## WORK TO COMPLETE
Using the data below, copy out all lines with the word "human".

◆ ◆ ◆ ◆

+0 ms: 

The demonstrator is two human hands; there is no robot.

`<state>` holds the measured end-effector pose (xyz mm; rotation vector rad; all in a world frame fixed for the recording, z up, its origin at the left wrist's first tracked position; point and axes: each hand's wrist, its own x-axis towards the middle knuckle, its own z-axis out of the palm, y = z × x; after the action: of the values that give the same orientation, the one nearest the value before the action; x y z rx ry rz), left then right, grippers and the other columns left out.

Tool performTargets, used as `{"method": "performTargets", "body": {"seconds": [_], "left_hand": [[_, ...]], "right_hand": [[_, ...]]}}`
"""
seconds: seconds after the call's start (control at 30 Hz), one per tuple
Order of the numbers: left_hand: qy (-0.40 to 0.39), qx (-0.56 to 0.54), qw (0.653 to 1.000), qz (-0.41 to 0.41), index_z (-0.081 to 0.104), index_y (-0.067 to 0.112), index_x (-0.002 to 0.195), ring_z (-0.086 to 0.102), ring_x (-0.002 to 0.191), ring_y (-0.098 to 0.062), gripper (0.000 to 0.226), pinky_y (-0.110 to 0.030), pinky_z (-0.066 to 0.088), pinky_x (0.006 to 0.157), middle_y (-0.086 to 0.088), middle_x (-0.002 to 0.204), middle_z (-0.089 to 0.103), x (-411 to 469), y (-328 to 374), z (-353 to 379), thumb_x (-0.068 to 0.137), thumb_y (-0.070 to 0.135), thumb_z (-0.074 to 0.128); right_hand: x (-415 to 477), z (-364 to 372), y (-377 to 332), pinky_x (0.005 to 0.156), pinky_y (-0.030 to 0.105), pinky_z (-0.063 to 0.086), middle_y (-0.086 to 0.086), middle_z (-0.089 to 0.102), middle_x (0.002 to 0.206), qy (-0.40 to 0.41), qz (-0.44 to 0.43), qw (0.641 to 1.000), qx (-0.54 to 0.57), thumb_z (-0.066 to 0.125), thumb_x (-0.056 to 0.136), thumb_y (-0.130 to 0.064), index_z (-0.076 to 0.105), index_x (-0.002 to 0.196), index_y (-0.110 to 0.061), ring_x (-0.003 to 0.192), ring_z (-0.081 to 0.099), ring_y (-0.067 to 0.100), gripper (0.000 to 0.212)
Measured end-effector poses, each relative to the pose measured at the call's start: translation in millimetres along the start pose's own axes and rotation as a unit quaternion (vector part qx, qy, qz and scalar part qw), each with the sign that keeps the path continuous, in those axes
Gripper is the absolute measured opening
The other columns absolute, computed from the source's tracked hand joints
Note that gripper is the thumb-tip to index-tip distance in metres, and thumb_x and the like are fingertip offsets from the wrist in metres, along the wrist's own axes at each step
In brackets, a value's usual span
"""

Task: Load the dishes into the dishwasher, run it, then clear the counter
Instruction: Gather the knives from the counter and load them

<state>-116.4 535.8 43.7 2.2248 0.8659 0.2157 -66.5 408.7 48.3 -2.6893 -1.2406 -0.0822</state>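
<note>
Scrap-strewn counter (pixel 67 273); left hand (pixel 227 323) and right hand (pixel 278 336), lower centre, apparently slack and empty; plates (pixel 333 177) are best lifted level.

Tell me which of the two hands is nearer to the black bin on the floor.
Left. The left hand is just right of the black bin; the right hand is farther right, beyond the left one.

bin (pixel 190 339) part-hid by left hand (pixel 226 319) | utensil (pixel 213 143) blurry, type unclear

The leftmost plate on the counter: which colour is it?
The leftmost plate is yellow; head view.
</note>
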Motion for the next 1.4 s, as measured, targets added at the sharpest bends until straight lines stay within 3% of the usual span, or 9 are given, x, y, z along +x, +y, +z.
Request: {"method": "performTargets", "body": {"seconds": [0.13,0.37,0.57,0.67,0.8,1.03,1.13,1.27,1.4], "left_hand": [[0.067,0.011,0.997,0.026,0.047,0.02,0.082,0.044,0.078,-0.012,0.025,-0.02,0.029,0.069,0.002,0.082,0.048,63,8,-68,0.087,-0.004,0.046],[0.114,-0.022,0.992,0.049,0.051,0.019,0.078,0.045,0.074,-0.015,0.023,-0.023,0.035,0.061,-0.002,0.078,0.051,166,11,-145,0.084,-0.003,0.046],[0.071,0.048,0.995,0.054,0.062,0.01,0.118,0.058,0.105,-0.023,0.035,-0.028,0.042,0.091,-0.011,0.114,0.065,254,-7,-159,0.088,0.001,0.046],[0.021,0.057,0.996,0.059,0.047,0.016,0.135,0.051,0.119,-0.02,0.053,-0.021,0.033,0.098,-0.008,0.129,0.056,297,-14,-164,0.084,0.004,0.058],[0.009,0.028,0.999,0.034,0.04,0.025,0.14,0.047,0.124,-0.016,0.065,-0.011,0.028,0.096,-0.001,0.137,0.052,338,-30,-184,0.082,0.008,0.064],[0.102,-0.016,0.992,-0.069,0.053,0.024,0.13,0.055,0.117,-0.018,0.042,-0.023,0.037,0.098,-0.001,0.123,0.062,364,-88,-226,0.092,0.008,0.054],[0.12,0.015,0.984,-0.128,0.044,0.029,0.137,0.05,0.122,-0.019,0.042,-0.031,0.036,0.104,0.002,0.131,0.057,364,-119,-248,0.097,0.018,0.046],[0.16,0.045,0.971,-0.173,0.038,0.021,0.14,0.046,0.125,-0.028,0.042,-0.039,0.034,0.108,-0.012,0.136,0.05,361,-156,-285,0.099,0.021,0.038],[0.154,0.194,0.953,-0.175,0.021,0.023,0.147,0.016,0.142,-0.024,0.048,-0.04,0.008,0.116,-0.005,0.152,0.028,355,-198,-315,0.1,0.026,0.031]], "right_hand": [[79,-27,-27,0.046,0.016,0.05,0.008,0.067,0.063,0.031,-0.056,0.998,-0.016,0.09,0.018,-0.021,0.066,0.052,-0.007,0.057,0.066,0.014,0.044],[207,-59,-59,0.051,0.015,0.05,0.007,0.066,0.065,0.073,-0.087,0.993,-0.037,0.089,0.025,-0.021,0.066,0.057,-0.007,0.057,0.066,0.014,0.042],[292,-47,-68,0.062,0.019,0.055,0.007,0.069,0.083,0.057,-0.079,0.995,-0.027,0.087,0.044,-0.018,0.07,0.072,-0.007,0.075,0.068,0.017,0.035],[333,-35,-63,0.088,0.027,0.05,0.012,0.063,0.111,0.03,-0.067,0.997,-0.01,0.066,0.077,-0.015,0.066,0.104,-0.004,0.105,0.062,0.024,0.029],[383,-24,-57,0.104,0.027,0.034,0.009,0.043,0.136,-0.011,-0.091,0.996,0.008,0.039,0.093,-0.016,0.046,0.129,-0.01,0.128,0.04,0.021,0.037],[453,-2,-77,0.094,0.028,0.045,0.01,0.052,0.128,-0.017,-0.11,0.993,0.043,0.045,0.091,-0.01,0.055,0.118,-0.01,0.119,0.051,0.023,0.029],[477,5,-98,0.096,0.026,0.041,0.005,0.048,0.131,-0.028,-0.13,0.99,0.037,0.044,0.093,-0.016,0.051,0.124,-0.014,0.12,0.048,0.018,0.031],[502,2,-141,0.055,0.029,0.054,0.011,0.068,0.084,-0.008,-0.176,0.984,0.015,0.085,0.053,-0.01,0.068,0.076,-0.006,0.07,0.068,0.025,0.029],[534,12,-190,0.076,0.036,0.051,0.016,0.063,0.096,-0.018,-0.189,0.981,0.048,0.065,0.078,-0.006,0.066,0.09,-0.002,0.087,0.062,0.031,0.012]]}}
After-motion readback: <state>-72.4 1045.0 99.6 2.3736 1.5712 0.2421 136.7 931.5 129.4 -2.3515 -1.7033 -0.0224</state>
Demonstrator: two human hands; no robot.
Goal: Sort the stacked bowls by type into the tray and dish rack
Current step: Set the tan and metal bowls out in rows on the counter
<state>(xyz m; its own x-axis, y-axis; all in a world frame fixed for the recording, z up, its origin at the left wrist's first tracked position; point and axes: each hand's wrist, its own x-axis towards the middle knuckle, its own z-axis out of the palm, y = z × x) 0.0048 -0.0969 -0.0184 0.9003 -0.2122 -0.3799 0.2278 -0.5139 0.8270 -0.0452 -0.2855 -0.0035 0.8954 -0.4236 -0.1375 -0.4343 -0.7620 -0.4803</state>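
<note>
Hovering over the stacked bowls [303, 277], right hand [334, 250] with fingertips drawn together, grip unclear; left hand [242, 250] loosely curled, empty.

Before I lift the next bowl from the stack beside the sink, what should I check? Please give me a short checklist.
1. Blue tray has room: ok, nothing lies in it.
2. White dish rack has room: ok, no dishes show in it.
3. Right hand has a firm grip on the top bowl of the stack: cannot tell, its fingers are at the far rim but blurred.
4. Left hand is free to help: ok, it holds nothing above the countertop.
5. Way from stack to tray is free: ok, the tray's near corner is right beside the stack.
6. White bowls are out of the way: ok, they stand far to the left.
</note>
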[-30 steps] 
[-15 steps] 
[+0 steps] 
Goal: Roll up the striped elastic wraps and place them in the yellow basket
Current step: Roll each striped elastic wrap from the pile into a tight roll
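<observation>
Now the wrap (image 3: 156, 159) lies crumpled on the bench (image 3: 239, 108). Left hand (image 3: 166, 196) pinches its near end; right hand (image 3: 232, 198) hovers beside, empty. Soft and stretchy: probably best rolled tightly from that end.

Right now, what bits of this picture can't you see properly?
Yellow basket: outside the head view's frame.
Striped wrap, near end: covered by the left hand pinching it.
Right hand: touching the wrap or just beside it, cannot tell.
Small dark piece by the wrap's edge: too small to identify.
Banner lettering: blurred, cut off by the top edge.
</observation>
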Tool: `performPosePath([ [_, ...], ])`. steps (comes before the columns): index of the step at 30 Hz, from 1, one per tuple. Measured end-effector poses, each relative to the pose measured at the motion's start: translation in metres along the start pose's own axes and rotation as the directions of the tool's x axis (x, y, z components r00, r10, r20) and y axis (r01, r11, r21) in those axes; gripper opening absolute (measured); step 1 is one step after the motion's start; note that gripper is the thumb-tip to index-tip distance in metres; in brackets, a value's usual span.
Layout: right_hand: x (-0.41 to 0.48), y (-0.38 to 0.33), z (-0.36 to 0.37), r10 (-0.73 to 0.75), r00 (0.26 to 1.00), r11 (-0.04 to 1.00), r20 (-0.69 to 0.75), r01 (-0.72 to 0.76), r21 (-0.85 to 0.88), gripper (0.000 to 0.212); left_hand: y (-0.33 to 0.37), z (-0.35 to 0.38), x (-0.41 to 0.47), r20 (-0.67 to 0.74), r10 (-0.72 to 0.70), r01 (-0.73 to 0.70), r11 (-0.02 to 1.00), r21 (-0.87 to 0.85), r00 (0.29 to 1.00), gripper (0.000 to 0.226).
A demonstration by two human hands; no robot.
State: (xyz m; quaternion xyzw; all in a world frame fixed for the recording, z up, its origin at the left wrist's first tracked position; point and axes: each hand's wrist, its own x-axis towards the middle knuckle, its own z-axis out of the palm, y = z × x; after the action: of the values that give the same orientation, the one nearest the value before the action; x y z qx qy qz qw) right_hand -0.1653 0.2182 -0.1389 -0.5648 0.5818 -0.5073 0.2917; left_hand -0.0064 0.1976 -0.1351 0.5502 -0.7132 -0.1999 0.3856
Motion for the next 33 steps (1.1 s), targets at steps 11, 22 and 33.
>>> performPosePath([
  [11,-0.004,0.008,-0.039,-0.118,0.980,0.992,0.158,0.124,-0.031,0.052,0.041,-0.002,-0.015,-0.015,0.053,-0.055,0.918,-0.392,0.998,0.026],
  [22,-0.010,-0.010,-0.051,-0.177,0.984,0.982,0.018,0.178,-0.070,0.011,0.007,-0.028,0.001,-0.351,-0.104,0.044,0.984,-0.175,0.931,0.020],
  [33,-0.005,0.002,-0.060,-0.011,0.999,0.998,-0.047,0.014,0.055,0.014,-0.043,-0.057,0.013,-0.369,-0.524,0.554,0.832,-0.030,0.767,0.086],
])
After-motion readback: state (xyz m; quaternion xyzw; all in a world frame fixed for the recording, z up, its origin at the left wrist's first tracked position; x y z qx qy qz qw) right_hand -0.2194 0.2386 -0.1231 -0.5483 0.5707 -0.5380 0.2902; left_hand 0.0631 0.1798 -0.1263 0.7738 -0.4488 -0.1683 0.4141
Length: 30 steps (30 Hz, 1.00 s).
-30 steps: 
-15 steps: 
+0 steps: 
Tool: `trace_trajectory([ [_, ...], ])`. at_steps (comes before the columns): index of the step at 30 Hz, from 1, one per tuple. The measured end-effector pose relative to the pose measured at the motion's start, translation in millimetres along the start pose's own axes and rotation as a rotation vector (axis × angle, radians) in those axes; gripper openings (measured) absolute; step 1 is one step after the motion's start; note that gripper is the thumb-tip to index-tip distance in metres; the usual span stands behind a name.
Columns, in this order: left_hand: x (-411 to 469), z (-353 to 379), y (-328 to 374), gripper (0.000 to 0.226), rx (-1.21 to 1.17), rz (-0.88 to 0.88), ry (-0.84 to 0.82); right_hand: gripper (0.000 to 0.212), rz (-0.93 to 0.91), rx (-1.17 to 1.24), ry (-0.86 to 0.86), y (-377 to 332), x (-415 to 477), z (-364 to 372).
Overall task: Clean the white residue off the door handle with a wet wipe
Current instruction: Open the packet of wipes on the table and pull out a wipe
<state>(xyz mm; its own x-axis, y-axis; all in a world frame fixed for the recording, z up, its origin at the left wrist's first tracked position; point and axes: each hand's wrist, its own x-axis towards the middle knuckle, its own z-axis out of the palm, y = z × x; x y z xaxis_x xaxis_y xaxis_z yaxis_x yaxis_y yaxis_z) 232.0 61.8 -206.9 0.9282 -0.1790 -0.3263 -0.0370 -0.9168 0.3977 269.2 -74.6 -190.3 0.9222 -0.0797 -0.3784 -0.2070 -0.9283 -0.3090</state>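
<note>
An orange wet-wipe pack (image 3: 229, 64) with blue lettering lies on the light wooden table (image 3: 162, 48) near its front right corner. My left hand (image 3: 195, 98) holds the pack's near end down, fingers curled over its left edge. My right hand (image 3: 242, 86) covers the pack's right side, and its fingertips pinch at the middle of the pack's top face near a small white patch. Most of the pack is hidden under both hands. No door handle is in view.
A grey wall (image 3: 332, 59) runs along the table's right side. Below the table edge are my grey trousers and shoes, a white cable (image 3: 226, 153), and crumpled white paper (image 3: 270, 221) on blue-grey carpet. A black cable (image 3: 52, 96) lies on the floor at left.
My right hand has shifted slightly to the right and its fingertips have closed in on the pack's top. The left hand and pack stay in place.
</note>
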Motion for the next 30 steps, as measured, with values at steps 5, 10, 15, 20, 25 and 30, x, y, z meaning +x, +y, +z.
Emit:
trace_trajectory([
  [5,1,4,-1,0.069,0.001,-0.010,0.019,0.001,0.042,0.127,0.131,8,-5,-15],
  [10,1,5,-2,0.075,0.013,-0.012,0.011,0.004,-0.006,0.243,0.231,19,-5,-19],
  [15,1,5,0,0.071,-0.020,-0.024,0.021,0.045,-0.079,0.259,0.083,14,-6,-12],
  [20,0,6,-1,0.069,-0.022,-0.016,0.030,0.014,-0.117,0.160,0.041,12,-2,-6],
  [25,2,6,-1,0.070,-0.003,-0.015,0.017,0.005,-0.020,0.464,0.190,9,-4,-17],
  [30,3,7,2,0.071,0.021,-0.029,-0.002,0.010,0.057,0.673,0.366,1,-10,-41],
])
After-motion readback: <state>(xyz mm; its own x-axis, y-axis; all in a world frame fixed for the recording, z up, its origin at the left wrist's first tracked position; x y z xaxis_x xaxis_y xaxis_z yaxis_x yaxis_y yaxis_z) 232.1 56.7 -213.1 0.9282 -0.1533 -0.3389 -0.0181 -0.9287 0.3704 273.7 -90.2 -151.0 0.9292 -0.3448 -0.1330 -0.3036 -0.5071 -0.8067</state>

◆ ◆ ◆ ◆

## ANSWER TO THE EXERCISE
The demonstrator is two human hands; there is no robot.
Demonstrator: two human hands; no robot.
A demonstration by two human hands; no robot.

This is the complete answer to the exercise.